What drove the British electorate to vote for Brexit? One useful way of answering this question comes from looking at psychological research into eurosceptic attitudes across Europe. This research has identified three broad explanations, each identifying a set of core concerns as being the primary motive for euroscepticism.
First, the political approach suggests that, given the low level of knowledge of the integration process, voters resort to proxies when formulating their views about integration. These proxies are strongly influenced by domestic politics, particularly government approval and support for incumbent political parties. Analyses of the Brexit vote certainly suggests that voters may have used the EU referendum as an opportunity to voice their discontent with the main political parties.
Second, the utilitarian approach suggests that voters are influenced by a calculation of the economic costs and benefits of EU membership. This research suggests that support for integration is lower in social groups who are, or feel, more exposed to competition as a result of the single market and free movement of labour.
Commentary of the Brexit vote has relied on this utilitarian perspective, suggesting that Brexit voters were more likely to be those “left behind” – the financially insecure, who have few or no educational qualifications and little social mobility.
Finally, the identity approach suggests that attitudes toward European integration is primarily driven by feelings of national attachment and perceptions of threat to the nation-state and national integrity. In particular, eurosceptic attitudes appear to be strongly driven by perceptions of cultural threat posed by the integration of different peoples and cultures to one’s in-group. Threats can come from any non-national change in society, such as globalisation, but much of the psychological research has focused on the threat posed by immigration.
The focus on immigration is pertinent from a psychological point of view. Social integration theory proposes that individuals achieve positive social identity through comparisons between one’s in-group and relevant out-groups. If the comparison results in a negative evaluation of the in-group, individuals may seek to re-establish positive social identity through derogatory views of the out-group, particularly if the out-group is perceived as a threat.
Studies of European integration consistently show that, when immigrants are perceived as an out-group and a threat to in-group cultural values, respondents are more likely to reject further European integration and provide greater electoral support for Eurosceptic political parties
One particular feature of anti-immigrant sentiment in Europe concerns the perceived threat posed by Muslims and Islam to Western cultural values. These sentiments have been driven in part by terrorist attacks and the refugee crisis, but they are also heavily influenced by Islamophobic conspiracist narratives.

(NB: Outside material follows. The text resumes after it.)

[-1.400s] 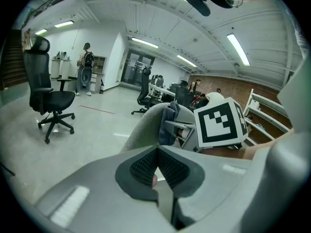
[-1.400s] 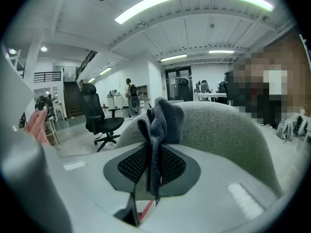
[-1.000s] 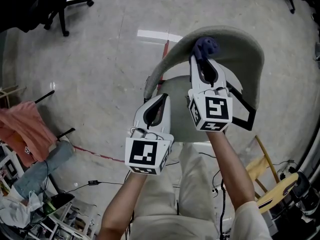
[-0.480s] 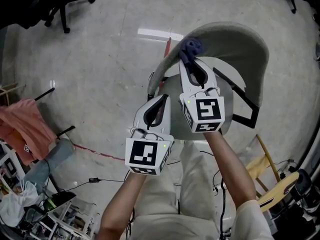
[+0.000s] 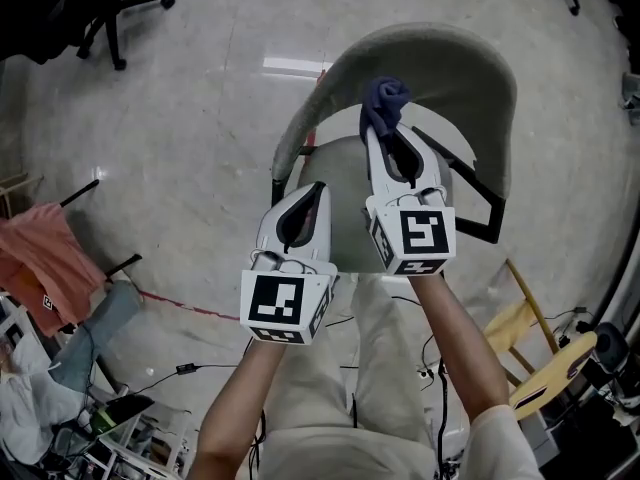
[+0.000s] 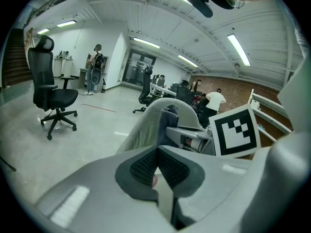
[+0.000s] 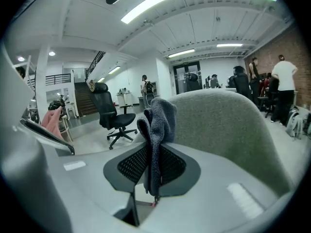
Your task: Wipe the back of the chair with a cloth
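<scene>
A grey fabric chair stands in front of me; its curved back [image 5: 470, 78] [image 7: 228, 125] [image 6: 146, 125] arcs round the seat [image 5: 345, 203]. My right gripper [image 5: 385, 118] [image 7: 153, 152] is shut on a dark blue cloth [image 5: 383, 100] [image 7: 156, 125], which is bunched against the inner face of the chair back near its top edge. The cloth [image 6: 167, 123] also shows past the left jaws. My left gripper [image 5: 305, 200] [image 6: 156, 166] hangs lower, over the seat's left side, shut with nothing between its pads.
Black office chairs [image 5: 90, 8] [image 7: 114, 118] [image 6: 51, 96] stand on the pale polished floor. Pink clothing [image 5: 45, 258] and clutter lie at the left, yellow wooden furniture [image 5: 545, 363] at the right. People stand in the distance [image 7: 284, 89] [image 6: 97, 69].
My right gripper has drawn the cloth from the top rim of the chair back leftward and then down onto its inner face. The left gripper has hardly moved.
</scene>
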### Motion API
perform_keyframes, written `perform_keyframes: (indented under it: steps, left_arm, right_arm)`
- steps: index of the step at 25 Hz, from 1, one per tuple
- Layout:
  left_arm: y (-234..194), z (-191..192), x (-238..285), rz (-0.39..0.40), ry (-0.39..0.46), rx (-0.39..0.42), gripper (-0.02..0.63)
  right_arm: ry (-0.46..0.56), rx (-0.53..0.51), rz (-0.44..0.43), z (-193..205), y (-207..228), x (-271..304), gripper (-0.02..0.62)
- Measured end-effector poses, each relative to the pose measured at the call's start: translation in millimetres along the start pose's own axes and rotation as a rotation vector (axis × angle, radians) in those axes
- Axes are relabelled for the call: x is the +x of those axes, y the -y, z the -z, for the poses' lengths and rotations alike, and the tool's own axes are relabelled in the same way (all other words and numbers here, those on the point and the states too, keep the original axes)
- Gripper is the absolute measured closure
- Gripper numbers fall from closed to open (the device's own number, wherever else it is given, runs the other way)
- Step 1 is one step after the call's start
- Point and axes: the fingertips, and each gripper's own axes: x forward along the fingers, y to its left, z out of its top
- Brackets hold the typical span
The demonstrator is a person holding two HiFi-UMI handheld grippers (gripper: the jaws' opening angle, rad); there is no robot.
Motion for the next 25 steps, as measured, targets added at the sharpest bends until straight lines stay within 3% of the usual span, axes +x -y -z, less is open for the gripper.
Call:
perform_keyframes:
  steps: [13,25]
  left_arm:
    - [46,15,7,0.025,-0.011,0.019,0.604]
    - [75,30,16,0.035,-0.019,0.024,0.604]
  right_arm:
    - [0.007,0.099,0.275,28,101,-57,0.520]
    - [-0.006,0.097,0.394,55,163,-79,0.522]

These narratives draw on older forms of racism, but also incorporate concepts derived from the notion of a clash of civilisations, to suggest that there is an ongoing attempt to Islamise Europe.
Europe is being Islamised, so the conspiracist claim goes, either by intentional asymmetrical population growth or mass migration, or indirectly via naïve attempts to encourage multi-culturalism by liberal politicians.
Drawing on the identity approach, my colleagues and I sought to understand the extent to which perceptions of threat generally and belief in the Islamophobic conspiracist narrative specifically influenced the Brexit vote. To do this, we asked an online sample of 303 British respondents to complete a questionnaire in April 2016, about two months before the actual EU referendum.
The questionnaire included an item about respondents’ voting intentions in the EU referendum, as well as validated measures of belief in the Islamophobic conspiracy theory, identification with the British in-group, and perceived threat posed by Muslim migrants to the Britons, among other things.
Our results are consistent with the identity perspective. In broad outline, our respondents were more likely to intend to vote for Brexit if they perceived Muslim migrants to pose a threat to the political and economic power of the British in-group. However, the link between perceived threat and voting intentions was also mediated by belief in the Islamophobic conspiracy theory; that is, respondents who perceive a threat to the British in-group were more likely to believe in the conspiracist narrative, which in turn contributed to an intention to vote for Brexit.
This is a somewhat simplified summary of our findings and interested readers are encouraged to consult our full findings, which are reported in the British Journal of Psychology. Nevertheless, one broad conclusion from our work is that conspiracy theories may have influenced the decision to vote to leave the EU.
Of course, there are a number of limitations to our data, not least of which is the fact that our data provides a snapshot of voting intentions April 2016 and events that occurred in the intervening period before the actual vote may have affected voting intentions in ways that are difficult to determine. Our reliance on an online sample also reduces the generalisability of our findings and we also did not include measures that would have been reflective of a political or utilitarian perspective.
Nevertheless, our data provide a useful snapshot of voting intentions for the EU referendum and suggest that the intention to vote to leave the EU was partly motivated by belief in conspiracy theories, which was itself shaped by perceived threat to the British in-group. If nothing else, our findings provide some much-needed context to commentaries about Brexit and emphasise the role of individual cognitions on attitudes toward EU integration.